» Your instructions
Beneath this task are records; print exactly the stretch of them from the line with "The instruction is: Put" through the line with "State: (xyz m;", both ends included.

[Stored dataset items]
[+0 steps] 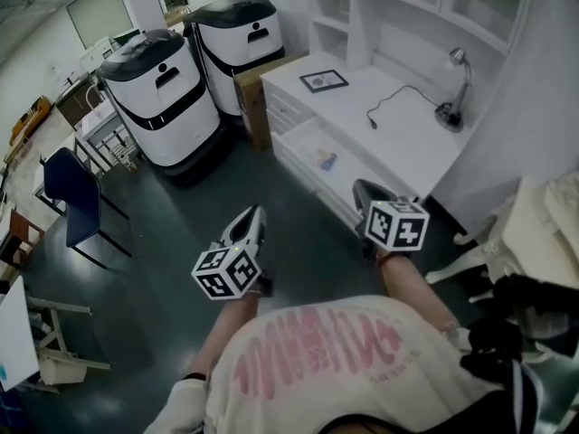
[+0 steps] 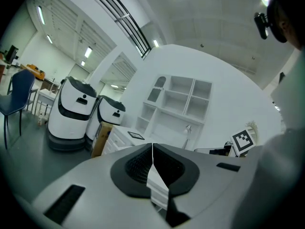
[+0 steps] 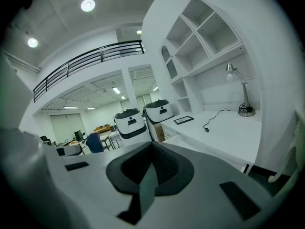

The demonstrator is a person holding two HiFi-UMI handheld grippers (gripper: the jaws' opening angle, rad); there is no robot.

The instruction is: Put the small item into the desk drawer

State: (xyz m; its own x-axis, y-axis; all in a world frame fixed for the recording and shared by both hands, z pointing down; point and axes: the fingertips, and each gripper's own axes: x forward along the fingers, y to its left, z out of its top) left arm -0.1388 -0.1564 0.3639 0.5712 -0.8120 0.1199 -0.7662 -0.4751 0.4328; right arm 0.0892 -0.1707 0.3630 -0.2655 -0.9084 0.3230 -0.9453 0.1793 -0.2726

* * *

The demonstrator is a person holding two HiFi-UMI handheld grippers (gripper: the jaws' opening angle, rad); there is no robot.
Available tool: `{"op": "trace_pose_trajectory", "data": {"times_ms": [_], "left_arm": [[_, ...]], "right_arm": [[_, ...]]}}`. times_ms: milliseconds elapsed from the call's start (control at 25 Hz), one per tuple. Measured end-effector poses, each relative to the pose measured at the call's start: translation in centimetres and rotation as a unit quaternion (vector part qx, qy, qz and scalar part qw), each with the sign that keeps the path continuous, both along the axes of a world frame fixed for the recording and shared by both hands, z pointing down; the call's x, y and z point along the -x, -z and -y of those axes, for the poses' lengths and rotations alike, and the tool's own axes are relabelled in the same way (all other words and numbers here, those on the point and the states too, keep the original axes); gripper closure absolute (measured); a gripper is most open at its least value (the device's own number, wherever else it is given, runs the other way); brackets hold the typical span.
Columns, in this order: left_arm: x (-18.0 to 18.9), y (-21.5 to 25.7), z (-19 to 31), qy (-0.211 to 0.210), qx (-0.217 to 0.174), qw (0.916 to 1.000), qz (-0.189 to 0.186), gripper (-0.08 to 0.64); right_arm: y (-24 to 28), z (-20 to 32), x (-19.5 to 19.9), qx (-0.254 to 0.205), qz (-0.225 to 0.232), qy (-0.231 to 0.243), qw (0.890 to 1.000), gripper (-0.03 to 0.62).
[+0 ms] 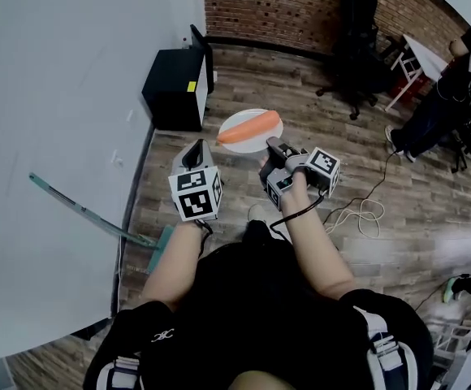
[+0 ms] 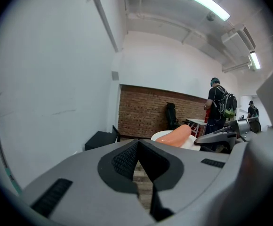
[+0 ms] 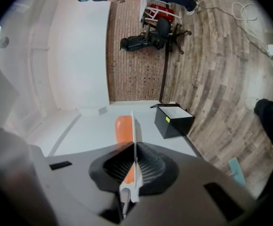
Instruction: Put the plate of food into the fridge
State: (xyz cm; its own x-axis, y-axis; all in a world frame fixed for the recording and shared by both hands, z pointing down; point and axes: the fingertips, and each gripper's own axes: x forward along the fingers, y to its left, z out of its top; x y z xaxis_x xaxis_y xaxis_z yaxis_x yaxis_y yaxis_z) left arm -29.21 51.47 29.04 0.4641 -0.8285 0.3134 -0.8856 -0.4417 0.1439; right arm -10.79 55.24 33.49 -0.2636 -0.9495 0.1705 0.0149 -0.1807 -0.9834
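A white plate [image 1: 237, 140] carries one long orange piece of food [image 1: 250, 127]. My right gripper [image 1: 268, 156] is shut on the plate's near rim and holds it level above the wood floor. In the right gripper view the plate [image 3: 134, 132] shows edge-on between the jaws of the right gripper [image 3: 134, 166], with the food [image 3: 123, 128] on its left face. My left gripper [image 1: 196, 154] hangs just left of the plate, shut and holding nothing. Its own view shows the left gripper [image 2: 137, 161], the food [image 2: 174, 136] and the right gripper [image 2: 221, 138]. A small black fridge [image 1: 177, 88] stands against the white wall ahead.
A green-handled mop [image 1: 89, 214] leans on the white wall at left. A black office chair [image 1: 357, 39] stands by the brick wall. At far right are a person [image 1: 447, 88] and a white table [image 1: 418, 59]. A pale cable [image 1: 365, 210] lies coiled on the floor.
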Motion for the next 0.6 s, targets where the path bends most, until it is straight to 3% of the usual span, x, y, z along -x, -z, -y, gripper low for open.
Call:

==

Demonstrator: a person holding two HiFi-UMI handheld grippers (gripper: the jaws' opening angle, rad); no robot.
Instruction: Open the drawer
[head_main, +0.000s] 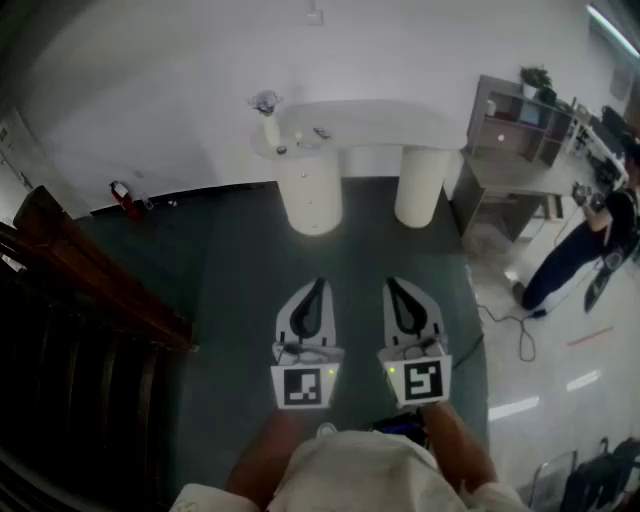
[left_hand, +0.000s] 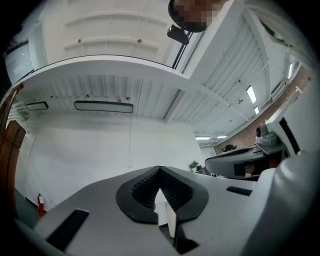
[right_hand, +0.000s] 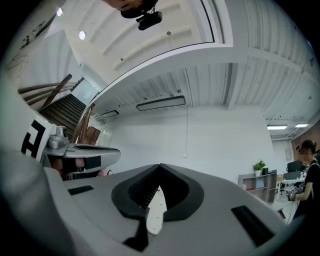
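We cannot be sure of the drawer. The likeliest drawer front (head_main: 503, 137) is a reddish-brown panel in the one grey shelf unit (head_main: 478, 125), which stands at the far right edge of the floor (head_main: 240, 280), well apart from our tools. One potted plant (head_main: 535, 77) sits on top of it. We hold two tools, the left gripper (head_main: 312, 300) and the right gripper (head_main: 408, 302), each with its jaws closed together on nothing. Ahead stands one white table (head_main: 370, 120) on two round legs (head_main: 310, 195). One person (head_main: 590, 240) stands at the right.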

» Completed task
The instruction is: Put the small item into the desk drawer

State: (xyz m; its own x-axis, y-axis; all in a world frame fixed for the recording and shared by both hands, z pointing down; point and axes: the fingertips, and each gripper's own axes: x forward along the fingers, y to its left, z out of its top) left arm -0.1388 -0.1564 0.3639 0.5712 -0.8120 0.1199 -0.7662 -0.4751 0.4328; right arm 0.0892 -0.1707 0.3630 -0.2655 -0.9084 0.3230 -0.9453 0.1793 -0.2726

This exercise requires no further answer.